[WORK TASK]:
In the answer, every entry must appear exactly as given.

[RECORDS SHOWN]:
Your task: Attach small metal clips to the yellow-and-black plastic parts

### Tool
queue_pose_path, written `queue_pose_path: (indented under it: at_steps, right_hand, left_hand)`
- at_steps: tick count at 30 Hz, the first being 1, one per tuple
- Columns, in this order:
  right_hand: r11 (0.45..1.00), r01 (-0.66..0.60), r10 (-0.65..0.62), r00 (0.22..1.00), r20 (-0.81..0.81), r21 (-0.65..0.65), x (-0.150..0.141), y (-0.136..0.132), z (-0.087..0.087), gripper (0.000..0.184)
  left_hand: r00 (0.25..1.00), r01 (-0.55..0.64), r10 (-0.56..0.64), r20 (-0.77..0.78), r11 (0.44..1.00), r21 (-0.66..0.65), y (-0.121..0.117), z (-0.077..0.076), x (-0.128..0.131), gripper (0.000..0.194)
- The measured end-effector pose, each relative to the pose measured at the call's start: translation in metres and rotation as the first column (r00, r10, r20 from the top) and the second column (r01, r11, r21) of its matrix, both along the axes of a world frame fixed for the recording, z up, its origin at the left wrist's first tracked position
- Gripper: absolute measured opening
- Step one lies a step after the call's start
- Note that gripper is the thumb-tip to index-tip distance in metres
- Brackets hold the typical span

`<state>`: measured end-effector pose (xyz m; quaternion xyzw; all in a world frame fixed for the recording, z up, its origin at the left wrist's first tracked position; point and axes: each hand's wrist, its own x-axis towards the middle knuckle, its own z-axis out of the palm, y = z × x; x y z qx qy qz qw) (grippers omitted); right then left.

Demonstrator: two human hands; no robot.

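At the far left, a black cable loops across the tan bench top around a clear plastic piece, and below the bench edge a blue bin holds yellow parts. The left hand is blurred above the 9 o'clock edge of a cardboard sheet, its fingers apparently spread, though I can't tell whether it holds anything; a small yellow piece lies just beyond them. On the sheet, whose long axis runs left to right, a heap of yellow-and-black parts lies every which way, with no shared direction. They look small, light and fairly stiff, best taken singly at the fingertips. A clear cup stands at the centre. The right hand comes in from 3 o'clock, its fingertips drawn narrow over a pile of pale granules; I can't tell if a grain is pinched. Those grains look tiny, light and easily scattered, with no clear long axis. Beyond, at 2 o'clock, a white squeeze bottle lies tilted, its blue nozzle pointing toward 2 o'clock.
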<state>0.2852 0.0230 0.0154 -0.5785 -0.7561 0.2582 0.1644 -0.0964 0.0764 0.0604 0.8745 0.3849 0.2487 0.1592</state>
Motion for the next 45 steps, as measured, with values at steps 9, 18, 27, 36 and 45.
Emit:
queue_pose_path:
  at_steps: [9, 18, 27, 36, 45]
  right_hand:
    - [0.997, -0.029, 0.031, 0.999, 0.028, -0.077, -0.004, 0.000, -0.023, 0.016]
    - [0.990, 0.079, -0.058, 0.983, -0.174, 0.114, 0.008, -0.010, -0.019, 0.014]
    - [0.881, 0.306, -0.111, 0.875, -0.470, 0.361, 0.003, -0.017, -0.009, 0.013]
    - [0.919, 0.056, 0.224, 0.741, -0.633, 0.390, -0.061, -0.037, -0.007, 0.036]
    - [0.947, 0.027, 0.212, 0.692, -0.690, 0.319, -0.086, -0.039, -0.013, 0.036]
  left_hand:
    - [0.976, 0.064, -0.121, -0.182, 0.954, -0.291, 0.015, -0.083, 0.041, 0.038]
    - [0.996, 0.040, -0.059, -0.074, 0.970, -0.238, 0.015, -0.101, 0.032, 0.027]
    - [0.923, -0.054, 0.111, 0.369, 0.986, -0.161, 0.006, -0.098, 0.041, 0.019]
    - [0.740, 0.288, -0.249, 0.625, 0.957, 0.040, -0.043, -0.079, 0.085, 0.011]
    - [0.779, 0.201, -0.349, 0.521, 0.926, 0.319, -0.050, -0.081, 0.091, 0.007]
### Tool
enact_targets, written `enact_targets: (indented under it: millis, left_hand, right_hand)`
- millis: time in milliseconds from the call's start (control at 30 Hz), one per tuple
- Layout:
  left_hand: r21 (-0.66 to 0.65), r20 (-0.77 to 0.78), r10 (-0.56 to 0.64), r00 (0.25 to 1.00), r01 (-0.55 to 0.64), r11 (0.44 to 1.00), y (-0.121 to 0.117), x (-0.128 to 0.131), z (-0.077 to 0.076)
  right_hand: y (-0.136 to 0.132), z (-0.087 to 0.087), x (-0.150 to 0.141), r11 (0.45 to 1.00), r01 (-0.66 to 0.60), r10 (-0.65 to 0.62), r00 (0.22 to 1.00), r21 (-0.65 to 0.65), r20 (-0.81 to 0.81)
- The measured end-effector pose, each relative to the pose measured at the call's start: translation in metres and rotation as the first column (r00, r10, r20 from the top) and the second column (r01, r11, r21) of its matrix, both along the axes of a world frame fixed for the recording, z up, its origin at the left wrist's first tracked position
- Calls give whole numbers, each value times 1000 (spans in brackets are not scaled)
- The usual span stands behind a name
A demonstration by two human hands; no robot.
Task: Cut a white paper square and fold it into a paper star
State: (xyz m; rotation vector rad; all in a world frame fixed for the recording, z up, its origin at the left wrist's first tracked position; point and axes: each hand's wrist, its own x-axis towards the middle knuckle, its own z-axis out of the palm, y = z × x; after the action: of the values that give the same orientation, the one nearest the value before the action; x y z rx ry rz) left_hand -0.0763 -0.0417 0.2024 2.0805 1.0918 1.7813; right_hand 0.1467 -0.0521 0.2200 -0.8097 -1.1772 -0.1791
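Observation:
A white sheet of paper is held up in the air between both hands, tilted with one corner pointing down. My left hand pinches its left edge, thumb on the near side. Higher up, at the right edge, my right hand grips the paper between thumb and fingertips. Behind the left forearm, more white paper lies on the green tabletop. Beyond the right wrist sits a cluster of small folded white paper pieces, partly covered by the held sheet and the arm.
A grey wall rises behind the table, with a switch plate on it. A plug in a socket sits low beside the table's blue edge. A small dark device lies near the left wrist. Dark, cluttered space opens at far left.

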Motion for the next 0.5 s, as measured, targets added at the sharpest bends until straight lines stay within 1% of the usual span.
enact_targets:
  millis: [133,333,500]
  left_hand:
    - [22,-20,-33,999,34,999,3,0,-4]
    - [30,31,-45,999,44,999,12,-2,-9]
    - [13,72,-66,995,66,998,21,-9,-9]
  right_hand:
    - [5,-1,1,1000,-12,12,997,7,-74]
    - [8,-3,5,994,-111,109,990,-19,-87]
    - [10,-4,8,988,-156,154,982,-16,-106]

[YOUR RESPONSE]:
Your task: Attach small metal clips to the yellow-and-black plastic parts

### Tool
queue_pose_path, written `queue_pose_path: (indented under it: at_steps, right_hand, left_hand)`
- at_steps: tick count at 30 Hz, the first being 1, one per tuple
- Columns, in this order:
  right_hand: r11 (0.45..1.00), r01 (-0.66..0.60), r10 (-0.65..0.62), r00 (0.22..1.00), r20 (-0.81..0.81), r21 (-0.65..0.65), x (-0.150..0.141), y (-0.136..0.132), z (-0.087..0.087), gripper (0.000..0.184)
  left_hand: r00 (0.25..1.00), r01 (-0.55..0.64), r10 (-0.56..0.64), r20 (-0.77..0.78), r11 (0.44..1.00), r21 (-0.66..0.65), y (-0.121..0.117), z (-0.077..0.076), x (-0.128..0.131), gripper (0.000..0.194)
- The measured end-effector pose, each relative to the pose measured at the call's start: translation in metres and rotation as the first column (r00, r10, r20 from the top) and the second column (r01, r11, r21) of its matrix, both along the axes of a world frame fixed for the recording, z up, its origin at the left wrist's first tracked position
- Gripper: absolute measured opening
- Step one lies a step after the call's start
- Note that gripper is the thumb-tip to index-tip distance in metres
- Brackets hold the typical span

`<state>`: measured end-effector pose (xyz m; quaternion xyzw; all in a world frame fixed for the recording, z up, its origin at the left wrist's first tracked position; point and axes: each hand's wrist, its own x-axis towards the middle knuckle, its own z-axis out of the palm, y = z × x; x y z qx qy qz qw) (grippers omitted); right then left.

Demonstrator: two human hands; no robot.

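At the far left, a black cable loops across the tan bench top around a clear plastic piece, and below the bench edge a blue bin holds yellow parts. The left hand is blurred above the 9 o'clock edge of a cardboard sheet, its fingers apparently spread, though I can't tell whether it holds anything; a small yellow piece lies just beyond them. On the sheet, whose long axis runs left to right, a heap of yellow-and-black parts lies every which way, with no shared direction. They look small, light and fairly stiff, best taken singly at the fingertips. A clear cup stands at the centre. The right hand comes in from 3 o'clock, its fingertips drawn narrow over a pile of pale granules; I can't tell if a grain is pinched. Those grains look tiny, light and easily scattered, with no clear long axis. Beyond, at 2 o'clock, a white squeeze bottle lies tilted, its blue nozzle pointing toward 2 o'clock.
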<state>0.2852 0.0230 0.0154 -0.5785 -0.7561 0.2582 0.1644 -0.0964 0.0764 0.0604 0.8745 0.3849 0.2487 0.1592</state>
Motion for the next 45 steps, as measured, with values at steps 9, 18, 27, 36 and 45.
Emit:
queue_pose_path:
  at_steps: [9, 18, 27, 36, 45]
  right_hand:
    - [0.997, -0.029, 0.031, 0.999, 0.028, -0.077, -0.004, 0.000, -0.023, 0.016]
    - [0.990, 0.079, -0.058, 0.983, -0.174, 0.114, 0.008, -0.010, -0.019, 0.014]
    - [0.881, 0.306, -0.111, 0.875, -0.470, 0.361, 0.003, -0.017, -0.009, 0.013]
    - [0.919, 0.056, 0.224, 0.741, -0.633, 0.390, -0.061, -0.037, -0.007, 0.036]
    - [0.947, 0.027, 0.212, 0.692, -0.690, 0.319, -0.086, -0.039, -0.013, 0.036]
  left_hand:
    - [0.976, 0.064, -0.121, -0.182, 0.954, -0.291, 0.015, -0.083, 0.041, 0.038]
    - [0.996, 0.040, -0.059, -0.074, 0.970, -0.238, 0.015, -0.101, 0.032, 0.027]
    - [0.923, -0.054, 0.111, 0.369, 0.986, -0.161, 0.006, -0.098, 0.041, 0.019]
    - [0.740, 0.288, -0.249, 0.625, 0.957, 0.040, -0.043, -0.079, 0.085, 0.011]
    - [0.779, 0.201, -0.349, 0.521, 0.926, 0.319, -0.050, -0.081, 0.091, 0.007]
### Tool
enact_targets, written `enact_targets: (indented under it: millis, left_hand, right_hand)`
- millis: time in milliseconds from the call's start (control at 30 Hz), one per tuple
- Layout:
  left_hand: r21 (-0.66 to 0.65), r20 (-0.77 to 0.78), r10 (-0.56 to 0.64), r00 (0.25 to 1.00), r01 (-0.55 to 0.64), r11 (0.44 to 1.00), y (-0.121 to 0.117), x (-0.128 to 0.131), z (-0.077 to 0.076)
  right_hand: y (-0.136 to 0.132), z (-0.087 to 0.087), x (-0.150 to 0.141), r11 (0.45 to 1.00), r01 (-0.66 to 0.60), r10 (-0.65 to 0.62), r00 (0.22 to 1.00), r21 (-0.65 to 0.65), r20 (-0.81 to 0.81)
- The measured end-effector pose, each relative to the pose measured at the call's start: translation in metres and rotation as the first column (r00, r10, r20 from the top) and the second column (r01, r11, r21) of its matrix, both along the axes of a world frame fixed for the recording, z up, its origin at the left wrist's first tracked position
- Calls give whole numbers, each value times 1000 (spans in brackets are not scaled)
- The usual span stands behind a name
A demonstration by two human hands; no robot.
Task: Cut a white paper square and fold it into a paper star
State: (xyz m; rotation vector rad; all in a world frame fixed for the recording, z up, its origin at the left wrist's first tracked position; point and axes: each hand's wrist, its own x-axis towards the middle knuckle, its own z-axis out of the palm, y = z × x; after the action: of the values that give the same orientation, the one nearest the value before the action; x y z rx ry rz) left_hand -0.0763 -0.0417 0.2024 2.0805 1.0918 1.7813; right_hand 0.1467 -0.0521 0.2200 -0.8097 -1.1772 -0.1791
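Observation:
A white sheet of paper is held up in the air between both hands, tilted with one corner pointing down. My left hand pinches its left edge, thumb on the near side. Higher up, at the right edge, my right hand grips the paper between thumb and fingertips. Behind the left forearm, more white paper lies on the green tabletop. Beyond the right wrist sits a cluster of small folded white paper pieces, partly covered by the held sheet and the arm.
A grey wall rises behind the table, with a switch plate on it. A plug in a socket sits low beside the table's blue edge. A small dark device lies near the left wrist. Dark, cluttered space opens at far left.
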
Motion for the next 0.5 s, as measured, targets added at the sharpest bends until straight lines stay within 1% of the usual span.
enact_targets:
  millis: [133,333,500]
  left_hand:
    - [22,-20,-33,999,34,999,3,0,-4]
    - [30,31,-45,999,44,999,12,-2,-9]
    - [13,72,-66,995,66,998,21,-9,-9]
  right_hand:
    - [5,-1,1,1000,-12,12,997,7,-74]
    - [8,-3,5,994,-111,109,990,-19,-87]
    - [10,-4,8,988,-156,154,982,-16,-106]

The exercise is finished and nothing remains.